Conservativa o cura delle carie dentali

curare i denti sin da bambini


carie dentali

La carie è una patologia che provoca una progressiva distruzione dapprima dello smalto che riveste il dente e, successivamente della dentina che ne costituisce lo scheletro. Se non curata coinvolge il nervo del dente causando il tipico “mal di denti”.

Intervenire nello stadio iniziale vuol dire poter eseguire microcavità, mantenendo pressoché inalterata l’integrità del dente. Con i test salivari per la valutazione del grado di rischio di contrarre carie è possibile fare ancora di più, intervenendo nei soggetti a rischio elevato con pratiche non invasive (sigillature dei solchi, stratificazione di lacche sul dente e gel protettivi), limitando drasticamente l’insorgenza di carie.
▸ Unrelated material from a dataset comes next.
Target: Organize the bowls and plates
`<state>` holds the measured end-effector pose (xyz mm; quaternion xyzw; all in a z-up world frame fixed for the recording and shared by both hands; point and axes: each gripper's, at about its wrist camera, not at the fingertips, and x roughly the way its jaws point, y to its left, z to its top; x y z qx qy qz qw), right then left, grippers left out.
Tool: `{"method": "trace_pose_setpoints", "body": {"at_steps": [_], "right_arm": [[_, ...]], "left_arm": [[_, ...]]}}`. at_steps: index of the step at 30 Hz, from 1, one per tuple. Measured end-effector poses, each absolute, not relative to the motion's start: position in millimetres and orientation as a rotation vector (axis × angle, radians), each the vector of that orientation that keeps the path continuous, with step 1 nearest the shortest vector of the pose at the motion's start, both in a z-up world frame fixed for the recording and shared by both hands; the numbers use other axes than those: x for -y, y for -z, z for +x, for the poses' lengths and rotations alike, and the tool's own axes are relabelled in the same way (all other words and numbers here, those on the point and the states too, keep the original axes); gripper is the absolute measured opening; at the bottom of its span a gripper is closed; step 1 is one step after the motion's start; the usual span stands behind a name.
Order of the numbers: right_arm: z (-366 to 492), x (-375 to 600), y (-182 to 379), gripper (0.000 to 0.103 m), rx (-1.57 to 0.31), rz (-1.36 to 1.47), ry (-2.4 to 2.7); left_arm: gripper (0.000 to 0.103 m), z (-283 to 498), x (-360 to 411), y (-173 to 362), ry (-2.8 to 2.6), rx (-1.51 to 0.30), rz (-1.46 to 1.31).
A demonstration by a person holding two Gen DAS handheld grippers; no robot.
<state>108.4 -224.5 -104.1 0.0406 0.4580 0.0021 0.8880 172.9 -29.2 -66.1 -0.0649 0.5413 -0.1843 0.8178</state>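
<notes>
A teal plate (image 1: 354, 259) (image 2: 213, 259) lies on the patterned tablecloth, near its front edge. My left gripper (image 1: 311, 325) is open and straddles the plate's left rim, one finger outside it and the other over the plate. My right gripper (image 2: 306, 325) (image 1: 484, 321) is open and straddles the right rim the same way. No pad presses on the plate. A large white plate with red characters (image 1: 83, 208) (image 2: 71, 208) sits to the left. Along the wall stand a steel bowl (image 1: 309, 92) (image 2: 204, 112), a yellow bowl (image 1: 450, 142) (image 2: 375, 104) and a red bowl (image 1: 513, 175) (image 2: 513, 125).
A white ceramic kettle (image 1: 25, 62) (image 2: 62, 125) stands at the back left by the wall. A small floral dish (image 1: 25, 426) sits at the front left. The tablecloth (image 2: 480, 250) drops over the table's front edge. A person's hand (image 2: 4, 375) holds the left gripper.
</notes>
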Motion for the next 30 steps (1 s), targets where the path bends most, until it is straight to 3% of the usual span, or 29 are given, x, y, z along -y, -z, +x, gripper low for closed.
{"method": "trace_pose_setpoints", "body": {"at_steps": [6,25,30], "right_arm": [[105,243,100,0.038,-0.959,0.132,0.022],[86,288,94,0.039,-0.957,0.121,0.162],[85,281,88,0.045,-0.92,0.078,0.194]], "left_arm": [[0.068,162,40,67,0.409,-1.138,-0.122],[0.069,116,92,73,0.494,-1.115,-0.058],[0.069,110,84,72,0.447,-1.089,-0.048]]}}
Il riconoscimento di una carie in fase iniziale è uno dei compiti principali dell’odontoiatra. In genere è più spesso localizzata nei solchi e nelle fosse occlusali nei bambini, negli spazi interprossimali nei giovani e negli adulti, su superfici radicolari esposte negli anziani e nei pazienti parodontopatici. La diagnosi limitatamente alle superfici visibili è praticata tramite un esame obiettivo con specchietto e specillo, illuminazione a fibre ottiche e sistemi di ingrandimento o microscopia; le superfici tra un dente e l’altro, cioè la ricerca e la conferma delle carie interprossimali, è praticata mediante due radiografie endorali dette bite- wing.
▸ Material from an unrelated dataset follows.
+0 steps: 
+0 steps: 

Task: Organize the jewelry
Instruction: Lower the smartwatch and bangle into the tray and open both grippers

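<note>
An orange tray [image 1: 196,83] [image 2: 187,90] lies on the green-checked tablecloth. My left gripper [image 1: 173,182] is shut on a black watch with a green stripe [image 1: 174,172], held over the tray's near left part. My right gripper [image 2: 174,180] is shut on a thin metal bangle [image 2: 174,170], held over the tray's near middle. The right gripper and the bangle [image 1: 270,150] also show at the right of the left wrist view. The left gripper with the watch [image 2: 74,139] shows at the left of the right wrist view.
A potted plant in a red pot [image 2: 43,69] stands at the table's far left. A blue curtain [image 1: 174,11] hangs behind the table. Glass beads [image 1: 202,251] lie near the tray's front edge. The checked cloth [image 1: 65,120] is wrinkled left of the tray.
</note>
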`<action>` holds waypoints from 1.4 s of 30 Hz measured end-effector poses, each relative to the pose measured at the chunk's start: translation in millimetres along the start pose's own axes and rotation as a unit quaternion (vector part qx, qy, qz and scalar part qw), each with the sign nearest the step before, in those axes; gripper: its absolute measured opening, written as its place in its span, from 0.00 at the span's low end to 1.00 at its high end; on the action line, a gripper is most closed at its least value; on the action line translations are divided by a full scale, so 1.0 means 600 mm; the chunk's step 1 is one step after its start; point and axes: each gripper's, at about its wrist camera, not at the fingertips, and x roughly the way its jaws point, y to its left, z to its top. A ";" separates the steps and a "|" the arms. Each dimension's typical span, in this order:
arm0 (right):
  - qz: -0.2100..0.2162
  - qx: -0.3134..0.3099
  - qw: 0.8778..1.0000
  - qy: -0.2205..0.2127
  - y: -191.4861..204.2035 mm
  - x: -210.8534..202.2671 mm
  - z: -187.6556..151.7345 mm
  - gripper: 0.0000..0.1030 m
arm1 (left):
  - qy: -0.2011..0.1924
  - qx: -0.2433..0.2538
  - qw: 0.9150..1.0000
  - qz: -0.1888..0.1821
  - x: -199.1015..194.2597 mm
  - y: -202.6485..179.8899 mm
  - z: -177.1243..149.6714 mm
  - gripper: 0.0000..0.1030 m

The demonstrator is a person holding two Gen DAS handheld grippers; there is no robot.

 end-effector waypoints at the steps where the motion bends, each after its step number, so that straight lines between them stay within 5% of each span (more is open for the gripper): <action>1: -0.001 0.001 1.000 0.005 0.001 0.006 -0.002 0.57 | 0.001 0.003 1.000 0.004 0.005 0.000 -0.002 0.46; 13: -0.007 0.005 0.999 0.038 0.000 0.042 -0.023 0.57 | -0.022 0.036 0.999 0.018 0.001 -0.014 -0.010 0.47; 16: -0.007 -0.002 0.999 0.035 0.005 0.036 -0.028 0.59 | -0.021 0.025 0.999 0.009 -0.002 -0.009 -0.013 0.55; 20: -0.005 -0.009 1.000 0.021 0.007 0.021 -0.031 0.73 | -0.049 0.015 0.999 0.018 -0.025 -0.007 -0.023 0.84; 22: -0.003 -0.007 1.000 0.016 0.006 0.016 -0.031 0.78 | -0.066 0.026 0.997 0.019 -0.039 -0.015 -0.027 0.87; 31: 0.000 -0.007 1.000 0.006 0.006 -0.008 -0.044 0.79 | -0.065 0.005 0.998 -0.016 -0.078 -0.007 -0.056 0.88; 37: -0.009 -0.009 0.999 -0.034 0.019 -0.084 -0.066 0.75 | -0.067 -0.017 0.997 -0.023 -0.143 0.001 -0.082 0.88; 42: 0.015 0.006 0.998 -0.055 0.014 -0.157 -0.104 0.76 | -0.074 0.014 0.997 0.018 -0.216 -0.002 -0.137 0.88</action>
Denti danneggiati da traumi sono ripristinati mediante semplici ricostruzioni con materiali adesivi che hanno lo stesso colore e la stessa elasticità del dente, o con intarsi in ceramica o, per i denti anteriori, mediante faccette in ceramica.

Frequentemente è possibile rilevare un’impronta digitale e utilizzando innvovative tecniche CAD-CAM, ricostruire in poco tempo intarsi, faccette e corone cad cerecin ceramica integrale (metal-free), riducendo a zero il disagio e i tempi di attesa del paziente.

L’espressione CAD-CAM si riferisce all’impiego congiunto e integrato di sistemi softwre per la progettazione assistita dal computer (Computer-Aid Design, CAD) e fabbricazione assistita dal computer (Computer-Aided Manufacturng, CAM). In sintesi, l’impronta rilevata da un piccolo scanner digitale viene elaborata al computer e da questo trasferito a un sistema robotizzato che costruisce il restauro in ceramica già finito per essere cementato sul dente.

 

controllo denti latteParte dei denti da latte possono restare in bocca fino a 12 anni e perderli prematuramente non è per i bambini una cosa buona per svariate ragioni. Infatti, i denti da latte servono al bambino per parlare con pronuncia chiara, per masticare bene e sorridere. Servono anche per conservare lo spazio nelle arcate per i futuri denti permanenti. Se il bimbo perde un dente da latte prematuramente, il corrispondente dente permanente avrà difficoltà ad erompere.

Il controllo e la prevenzione preserverà i vostri piccoli da possibili infezioni e disagi. È consigliabile fare la prima visita odontoiatrica intorno ai 3-4 anni; è naturalmente necessario cominciare a spazzolare i denti dei bambini fin dalla loro eruzione con le tecniche adeguate all’età; il dentista e l’igienista sono in grado di spiegare tutte le manovre necessarie affinché i piccoli denti restino sempre puliti.

Tra le manovre di prevenzione, oltre al controllo della placca mediante l’insegnamento delle specifiche tecniche di spazzolamento adatte alle varie fasce di età, è opportuno avvalersi dell’ausilio di rivelatori di placca che aiutano il piccolo paziente, ad autovalutarsi e responsabilizzarsi, al contempo aiutano il genitore a controllare la capacità del bambino di autogestire la propria igiene orale o eventualmente a valutare la necessità di un intervento da parte di un genitore.

Attualmente la prevenzione della carie mira ad intervenire su:

  • miglioramento e controllo della igiene orale
  • corretta dieta alimentare
  • valutazione del grado di rischio
  • fluoroprofilassi
  • visite di controllo periodiche
  • uso di sigillanti occlusali

Questi ultimi vengono utilizzati per evitare che residui alimentari e placca batterica possano depositarsi e rimanere per lungo tempo a livello dei solchi dei molari che, nel paziente ancora molto giovane, risultano essere difficilmente accessibili durante la fase di spazzolamento. È opportuno eseguire una sigillatura dei solchi specie in denti con una morfologia molto frastagliata o con solchi sottili e profondi, soprattuto se il piccolo paziente risulta ai test ad elevato rischio di contrarre carie. La necessità di questa manovra preventiva viene valutata durante le visite di controllo periodiche.